- Prompt -
Word for word, print the entries that follow.

- Information -
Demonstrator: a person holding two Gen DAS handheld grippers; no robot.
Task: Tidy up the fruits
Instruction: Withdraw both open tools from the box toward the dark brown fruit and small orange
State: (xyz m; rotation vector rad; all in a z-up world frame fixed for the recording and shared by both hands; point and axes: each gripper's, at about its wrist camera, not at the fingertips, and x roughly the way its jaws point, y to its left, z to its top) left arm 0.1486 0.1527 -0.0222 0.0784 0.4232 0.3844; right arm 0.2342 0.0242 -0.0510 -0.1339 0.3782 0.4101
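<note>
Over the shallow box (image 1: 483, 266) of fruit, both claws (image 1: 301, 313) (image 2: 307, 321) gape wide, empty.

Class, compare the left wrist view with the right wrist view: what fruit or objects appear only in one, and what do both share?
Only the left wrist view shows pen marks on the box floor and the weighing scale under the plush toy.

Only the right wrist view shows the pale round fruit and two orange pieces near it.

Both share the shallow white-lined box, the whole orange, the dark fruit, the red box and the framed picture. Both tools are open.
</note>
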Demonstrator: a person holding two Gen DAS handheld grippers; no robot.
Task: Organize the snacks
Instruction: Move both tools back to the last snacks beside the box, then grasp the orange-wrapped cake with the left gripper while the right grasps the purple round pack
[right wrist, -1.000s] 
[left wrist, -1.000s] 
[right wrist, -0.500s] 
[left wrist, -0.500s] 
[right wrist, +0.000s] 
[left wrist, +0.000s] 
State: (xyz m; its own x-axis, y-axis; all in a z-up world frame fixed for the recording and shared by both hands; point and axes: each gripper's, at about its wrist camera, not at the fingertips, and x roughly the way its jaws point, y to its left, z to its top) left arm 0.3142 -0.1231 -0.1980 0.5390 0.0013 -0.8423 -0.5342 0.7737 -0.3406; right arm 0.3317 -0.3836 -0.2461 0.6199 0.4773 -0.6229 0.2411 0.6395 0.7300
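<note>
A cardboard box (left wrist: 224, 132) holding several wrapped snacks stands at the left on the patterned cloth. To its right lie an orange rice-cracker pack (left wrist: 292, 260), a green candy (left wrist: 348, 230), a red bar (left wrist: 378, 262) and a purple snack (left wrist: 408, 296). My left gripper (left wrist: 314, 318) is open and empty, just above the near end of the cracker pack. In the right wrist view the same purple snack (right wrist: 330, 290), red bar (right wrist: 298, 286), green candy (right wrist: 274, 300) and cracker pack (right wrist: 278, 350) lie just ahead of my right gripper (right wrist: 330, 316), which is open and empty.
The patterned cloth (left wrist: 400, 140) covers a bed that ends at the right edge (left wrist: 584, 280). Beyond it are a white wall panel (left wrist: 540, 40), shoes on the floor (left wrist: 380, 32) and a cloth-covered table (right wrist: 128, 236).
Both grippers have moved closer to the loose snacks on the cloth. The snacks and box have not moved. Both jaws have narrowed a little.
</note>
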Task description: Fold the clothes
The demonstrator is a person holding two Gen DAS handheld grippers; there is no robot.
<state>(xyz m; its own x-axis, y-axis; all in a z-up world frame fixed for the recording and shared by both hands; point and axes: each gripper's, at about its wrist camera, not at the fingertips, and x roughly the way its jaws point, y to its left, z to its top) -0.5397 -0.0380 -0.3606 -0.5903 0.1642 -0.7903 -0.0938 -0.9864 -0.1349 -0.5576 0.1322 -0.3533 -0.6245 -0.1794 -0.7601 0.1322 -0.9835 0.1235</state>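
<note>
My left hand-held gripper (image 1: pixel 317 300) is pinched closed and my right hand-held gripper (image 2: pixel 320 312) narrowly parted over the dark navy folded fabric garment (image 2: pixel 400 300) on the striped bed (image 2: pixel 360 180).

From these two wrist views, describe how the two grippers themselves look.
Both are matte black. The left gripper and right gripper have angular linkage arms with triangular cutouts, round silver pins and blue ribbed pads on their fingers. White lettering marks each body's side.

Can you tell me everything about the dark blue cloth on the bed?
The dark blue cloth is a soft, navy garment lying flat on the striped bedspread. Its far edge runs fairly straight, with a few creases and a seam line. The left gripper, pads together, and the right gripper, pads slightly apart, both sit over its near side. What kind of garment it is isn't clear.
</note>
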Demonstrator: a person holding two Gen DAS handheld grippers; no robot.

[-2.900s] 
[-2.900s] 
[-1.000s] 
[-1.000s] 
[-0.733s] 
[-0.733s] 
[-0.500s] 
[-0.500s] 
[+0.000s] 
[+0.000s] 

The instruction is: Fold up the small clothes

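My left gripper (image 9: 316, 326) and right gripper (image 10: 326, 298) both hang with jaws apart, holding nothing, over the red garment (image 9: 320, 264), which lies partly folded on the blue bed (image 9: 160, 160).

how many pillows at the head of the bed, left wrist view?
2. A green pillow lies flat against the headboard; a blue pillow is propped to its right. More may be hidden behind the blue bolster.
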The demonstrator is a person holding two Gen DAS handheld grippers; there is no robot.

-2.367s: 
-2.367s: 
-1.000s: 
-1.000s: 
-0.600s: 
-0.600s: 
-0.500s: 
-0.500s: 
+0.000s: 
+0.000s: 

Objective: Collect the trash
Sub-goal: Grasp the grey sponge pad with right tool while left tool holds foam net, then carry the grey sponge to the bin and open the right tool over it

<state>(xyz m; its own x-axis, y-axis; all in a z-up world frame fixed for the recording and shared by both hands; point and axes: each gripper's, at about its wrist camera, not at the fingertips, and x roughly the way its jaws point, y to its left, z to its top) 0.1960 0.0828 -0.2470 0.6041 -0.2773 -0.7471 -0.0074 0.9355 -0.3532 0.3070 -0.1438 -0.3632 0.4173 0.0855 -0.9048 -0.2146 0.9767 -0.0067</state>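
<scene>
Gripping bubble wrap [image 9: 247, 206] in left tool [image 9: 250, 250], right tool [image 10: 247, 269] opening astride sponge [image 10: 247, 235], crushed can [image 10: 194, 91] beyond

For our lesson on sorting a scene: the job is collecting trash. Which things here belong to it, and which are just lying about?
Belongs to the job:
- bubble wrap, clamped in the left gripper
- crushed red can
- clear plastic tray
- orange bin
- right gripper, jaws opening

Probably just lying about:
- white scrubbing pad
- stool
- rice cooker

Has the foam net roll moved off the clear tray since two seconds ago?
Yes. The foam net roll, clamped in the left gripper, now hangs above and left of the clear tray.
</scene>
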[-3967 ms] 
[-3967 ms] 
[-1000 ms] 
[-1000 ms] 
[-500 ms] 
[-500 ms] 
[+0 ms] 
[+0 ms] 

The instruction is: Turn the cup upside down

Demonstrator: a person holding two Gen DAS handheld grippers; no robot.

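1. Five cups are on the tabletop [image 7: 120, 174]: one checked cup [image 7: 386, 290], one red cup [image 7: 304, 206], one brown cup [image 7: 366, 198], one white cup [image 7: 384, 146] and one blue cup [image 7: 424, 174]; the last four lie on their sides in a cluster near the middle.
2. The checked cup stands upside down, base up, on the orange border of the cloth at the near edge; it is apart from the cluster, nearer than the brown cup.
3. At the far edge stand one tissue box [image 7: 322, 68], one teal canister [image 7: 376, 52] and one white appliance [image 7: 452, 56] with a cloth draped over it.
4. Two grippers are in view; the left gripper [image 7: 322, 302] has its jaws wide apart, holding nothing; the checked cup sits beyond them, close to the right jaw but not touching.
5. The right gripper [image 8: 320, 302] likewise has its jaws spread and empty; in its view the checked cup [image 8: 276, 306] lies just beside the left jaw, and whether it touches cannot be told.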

- Task solution -
Demonstrator: a person holding two Gen DAS handheld grippers; no robot.
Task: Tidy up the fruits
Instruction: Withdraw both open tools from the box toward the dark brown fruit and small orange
State: (xyz m; rotation vector rad; all in a z-up world frame fixed for the recording and shared by both hands; point and axes: each gripper's, at about its wrist camera, not at the fingertips, and x roughly the way its jaws point, y to its left, z to its top) left arm 0.1486 0.1527 -0.0222 0.0784 0.4232 0.3844; right arm 0.2342 0.0242 -0.0510 -0.1339 0.3782 0.4101
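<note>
Over the shallow box (image 1: 483, 266) of fruit, both claws (image 1: 301, 313) (image 2: 307, 321) gape wide, empty.

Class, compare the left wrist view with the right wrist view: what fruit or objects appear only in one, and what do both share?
Only the left wrist view shows pen marks on the box floor and the weighing scale under the plush toy.

Only the right wrist view shows the pale round fruit and two orange pieces near it.

Both share the shallow white-lined box, the whole orange, the dark fruit, the red box and the framed picture. Both tools are open.
</note>
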Demonstrator: a person holding two Gen DAS handheld grippers; no robot.
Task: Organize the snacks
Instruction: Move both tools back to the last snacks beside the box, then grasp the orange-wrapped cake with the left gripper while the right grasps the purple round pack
[right wrist, -1.000s] 
[left wrist, -1.000s] 
[right wrist, -0.500s] 
[left wrist, -0.500s] 
[right wrist, +0.000s] 
[left wrist, +0.000s] 
State: (xyz m; its own x-axis, y-axis; all in a z-up world frame fixed for the recording and shared by both hands; point and axes: each gripper's, at about its wrist camera, not at the fingertips, and x roughly the way its jaws point, y to its left, z to its top) left arm 0.3142 -0.1231 -0.1980 0.5390 0.0013 -0.8423 -0.5342 0.7737 -0.3406; right arm 0.3317 -0.3836 -0.2461 0.6199 0.4773 -0.6229 0.2411 0.6395 0.7300
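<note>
A cardboard box (left wrist: 224, 132) holding several wrapped snacks stands at the left on the patterned cloth. To its right lie an orange rice-cracker pack (left wrist: 292, 260), a green candy (left wrist: 348, 230), a red bar (left wrist: 378, 262) and a purple snack (left wrist: 408, 296). My left gripper (left wrist: 314, 318) is open and empty, just above the near end of the cracker pack. In the right wrist view the same purple snack (right wrist: 330, 290), red bar (right wrist: 298, 286), green candy (right wrist: 274, 300) and cracker pack (right wrist: 278, 350) lie just ahead of my right gripper (right wrist: 330, 316), which is open and empty.
The patterned cloth (left wrist: 400, 140) covers a bed that ends at the right edge (left wrist: 584, 280). Beyond it are a white wall panel (left wrist: 540, 40), shoes on the floor (left wrist: 380, 32) and a cloth-covered table (right wrist: 128, 236).
Both grippers have moved closer to the loose snacks on the cloth. The snacks and box have not moved. Both jaws have narrowed a little.
</note>
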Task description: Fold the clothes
The demonstrator is a person holding two Gen DAS handheld grippers; there is no robot.
<state>(xyz m; its own x-axis, y-axis; all in a z-up world frame fixed for the recording and shared by both hands; point and axes: each gripper's, at about its wrist camera, not at the fingertips, and x roughly the way its jaws point, y to its left, z to its top) -0.5397 -0.0380 -0.3606 -0.5903 0.1642 -0.7903 -0.0938 -0.9864 -0.1349 -0.5576 0.1322 -0.3533 -0.6245 -0.1794 -0.7601 0.1322 -0.9835 0.1235</state>
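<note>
My left hand-held gripper (image 1: pixel 317 300) is pinched closed and my right hand-held gripper (image 2: pixel 320 312) narrowly parted over the dark navy folded fabric garment (image 2: pixel 400 300) on the striped bed (image 2: pixel 360 180).

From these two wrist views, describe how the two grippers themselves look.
Both are matte black. The left gripper and right gripper have angular linkage arms with triangular cutouts, round silver pins and blue ribbed pads on their fingers. White lettering marks each body's side.

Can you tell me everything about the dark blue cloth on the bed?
The dark blue cloth is a soft, navy garment lying flat on the striped bedspread. Its far edge runs fairly straight, with a few creases and a seam line. The left gripper, pads together, and the right gripper, pads slightly apart, both sit over its near side. What kind of garment it is isn't clear.
</note>
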Demonstrator: a person holding two Gen DAS handheld grippers; no robot.

[-2.900s] 
[-2.900s] 
[-1.000s] 
[-1.000s] 
[-0.733s] 
[-0.733s] 
[-0.500s] 
[-0.500s] 
[+0.000s] 
[+0.000s] 

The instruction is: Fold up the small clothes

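My left gripper (image 9: 316, 326) and right gripper (image 10: 326, 298) both hang with jaws apart, holding nothing, over the red garment (image 9: 320, 264), which lies partly folded on the blue bed (image 9: 160, 160).

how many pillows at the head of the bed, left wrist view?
2. A green pillow lies flat against the headboard; a blue pillow is propped to its right. More may be hidden behind the blue bolster.
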The demonstrator is a person holding two Gen DAS handheld grippers; there is no robot.

-2.367s: 
-2.367s: 
-1.000s: 
-1.000s: 
-0.600s: 
-0.600s: 
-0.500s: 
-0.500s: 
+0.000s: 
+0.000s: 

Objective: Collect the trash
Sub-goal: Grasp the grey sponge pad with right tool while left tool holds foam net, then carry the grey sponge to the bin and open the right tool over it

<state>(xyz m; its own x-axis, y-axis; all in a z-up world frame fixed for the recording and shared by both hands; point and axes: each gripper's, at about its wrist camera, not at the fingertips, and x roughly the way its jaws point, y to its left, z to its top) 0.1960 0.0828 -0.2470 0.6041 -0.2773 -0.7471 -0.0074 0.9355 -0.3532 0.3070 -0.1438 -0.3632 0.4173 0.0855 -0.9048 -0.2146 0.9767 -0.0067</state>
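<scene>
Gripping bubble wrap [image 9: 247, 206] in left tool [image 9: 250, 250], right tool [image 10: 247, 269] opening astride sponge [image 10: 247, 235], crushed can [image 10: 194, 91] beyond

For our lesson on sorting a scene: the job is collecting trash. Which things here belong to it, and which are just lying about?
Belongs to the job:
- bubble wrap, clamped in the left gripper
- crushed red can
- clear plastic tray
- orange bin
- right gripper, jaws opening

Probably just lying about:
- white scrubbing pad
- stool
- rice cooker

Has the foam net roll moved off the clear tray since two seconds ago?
Yes. The foam net roll, clamped in the left gripper, now hangs above and left of the clear tray.
</scene>
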[-3967 ms] 
[-3967 ms] 
[-1000 ms] 
[-1000 ms] 
[-500 ms] 
[-500 ms] 
[+0 ms] 
[+0 ms] 

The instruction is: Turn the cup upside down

Demonstrator: a person holding two Gen DAS handheld grippers; no robot.

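1. Five cups are on the tabletop [image 7: 120, 174]: one checked cup [image 7: 386, 290], one red cup [image 7: 304, 206], one brown cup [image 7: 366, 198], one white cup [image 7: 384, 146] and one blue cup [image 7: 424, 174]; the last four lie on their sides in a cluster near the middle.
2. The checked cup stands upside down, base up, on the orange border of the cloth at the near edge; it is apart from the cluster, nearer than the brown cup.
3. At the far edge stand one tissue box [image 7: 322, 68], one teal canister [image 7: 376, 52] and one white appliance [image 7: 452, 56] with a cloth draped over it.
4. Two grippers are in view; the left gripper [image 7: 322, 302] has its jaws wide apart, holding nothing; the checked cup sits beyond them, close to the right jaw but not touching.
5. The right gripper [image 8: 320, 302] likewise has its jaws spread and empty; in its view the checked cup [image 8: 276, 306] lies just beside the left jaw, and whether it touches cannot be told.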

Nothing more will be written for this answer.